Den weltlichen Tugenden folgen die 46 Medaillonbildnisse. Die dreireihige Folge beginnt mit Gaius Julius Caesar (1, unten links) und endet mit Theodosius II. (46). Flavius Valerius Constantinus (Konstantin der Große; 38), der in seinem Reich das Christentum duldete, gründete Konstantinopel. Die Medaillons gehen auf Porträts der Herrscher zurück, die man auf Münzen abbildete, wobei es bei Numa Pompilius und Gaius Mucius Scaevola keine eindeutigen Abbildungsvorlagen gab. Allerdings berichtete der Geschichtsschreiber Titus Livius über Numa Pompilius und Gaius Mucius Scaevola. Borcholt waren die Geschichte Roms und das römischen Recht als weltliche Herrschaftsbereiche wichtig. Nur von einem „Kaiserhaus“ zu reden – wie das Haus heute bezeichnet wird –, wäre aufgrund der inzwischen bekannten Quellenlage zu einseitig.
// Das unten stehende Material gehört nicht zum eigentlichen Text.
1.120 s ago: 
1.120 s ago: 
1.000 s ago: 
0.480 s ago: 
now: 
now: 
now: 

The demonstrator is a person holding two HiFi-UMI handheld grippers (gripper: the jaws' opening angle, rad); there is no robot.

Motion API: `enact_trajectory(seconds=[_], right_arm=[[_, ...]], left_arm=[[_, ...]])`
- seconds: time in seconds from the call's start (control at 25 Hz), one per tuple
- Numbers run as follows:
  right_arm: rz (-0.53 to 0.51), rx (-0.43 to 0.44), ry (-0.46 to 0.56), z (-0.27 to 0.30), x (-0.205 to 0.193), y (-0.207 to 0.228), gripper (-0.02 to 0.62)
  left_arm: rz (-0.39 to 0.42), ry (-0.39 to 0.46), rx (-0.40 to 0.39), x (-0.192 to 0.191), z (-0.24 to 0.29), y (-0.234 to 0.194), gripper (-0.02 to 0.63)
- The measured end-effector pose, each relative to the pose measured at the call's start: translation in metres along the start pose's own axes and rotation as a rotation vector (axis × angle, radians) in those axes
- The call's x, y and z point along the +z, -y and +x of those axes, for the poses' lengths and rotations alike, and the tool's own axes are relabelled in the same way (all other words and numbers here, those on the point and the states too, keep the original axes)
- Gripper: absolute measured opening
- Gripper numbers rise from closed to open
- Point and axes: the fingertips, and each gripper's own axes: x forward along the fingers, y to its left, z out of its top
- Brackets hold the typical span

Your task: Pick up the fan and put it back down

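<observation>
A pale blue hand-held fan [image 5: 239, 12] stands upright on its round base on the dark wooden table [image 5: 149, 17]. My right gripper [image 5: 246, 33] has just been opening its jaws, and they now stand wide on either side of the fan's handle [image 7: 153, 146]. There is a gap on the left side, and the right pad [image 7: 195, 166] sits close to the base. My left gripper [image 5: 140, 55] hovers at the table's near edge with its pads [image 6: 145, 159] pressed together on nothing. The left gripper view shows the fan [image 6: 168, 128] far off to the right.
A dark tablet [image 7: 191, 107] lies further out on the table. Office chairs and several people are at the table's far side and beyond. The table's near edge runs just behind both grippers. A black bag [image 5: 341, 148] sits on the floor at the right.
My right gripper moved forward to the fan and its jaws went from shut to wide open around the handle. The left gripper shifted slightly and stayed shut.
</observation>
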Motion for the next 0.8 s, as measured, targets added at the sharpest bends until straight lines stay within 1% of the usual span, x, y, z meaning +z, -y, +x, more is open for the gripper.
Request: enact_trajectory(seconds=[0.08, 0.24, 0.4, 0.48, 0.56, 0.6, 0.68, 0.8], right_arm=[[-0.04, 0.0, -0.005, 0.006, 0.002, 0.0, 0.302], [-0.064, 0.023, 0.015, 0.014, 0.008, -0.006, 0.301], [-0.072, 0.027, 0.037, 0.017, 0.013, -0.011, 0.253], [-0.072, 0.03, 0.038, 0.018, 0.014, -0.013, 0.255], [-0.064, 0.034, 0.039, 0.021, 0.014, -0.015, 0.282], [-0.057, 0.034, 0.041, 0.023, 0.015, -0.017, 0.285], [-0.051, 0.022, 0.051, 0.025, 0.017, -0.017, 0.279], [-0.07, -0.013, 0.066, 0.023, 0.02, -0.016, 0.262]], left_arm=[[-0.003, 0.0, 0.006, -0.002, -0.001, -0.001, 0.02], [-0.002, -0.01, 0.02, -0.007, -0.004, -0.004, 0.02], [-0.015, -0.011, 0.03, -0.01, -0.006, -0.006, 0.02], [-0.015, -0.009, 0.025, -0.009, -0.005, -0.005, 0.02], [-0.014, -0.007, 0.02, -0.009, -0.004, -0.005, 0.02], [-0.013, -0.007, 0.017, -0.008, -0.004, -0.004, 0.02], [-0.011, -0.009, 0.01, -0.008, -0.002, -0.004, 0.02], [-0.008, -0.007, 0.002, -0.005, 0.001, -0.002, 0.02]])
Nero Claudius Caesar Augustus Germanicus

Borcholt wollte die weltliche Geschichte Roms erlebbar machen. Es ging ihm nicht um Rom als heilige Stadt. Von Cornelis Cort ist „Tactus“ nach Frans Floris als Allegorie des Gefühls4 von Borcholt ausgewählt worden (Abbildung: Wolfenbüttel, Herzog August Bibliothek). Ein Vogel (Rabe) beißt der weiblichen Allegorie, die das Gefühl repräsentiert, in die Hand. Geschichte soll bewusst unter die Haut gehen – wobei uns der eigentliche Sinn – was soll uns innerhalb der Historie unter die Haut gehen? – zunächst noch verborgen bleibt.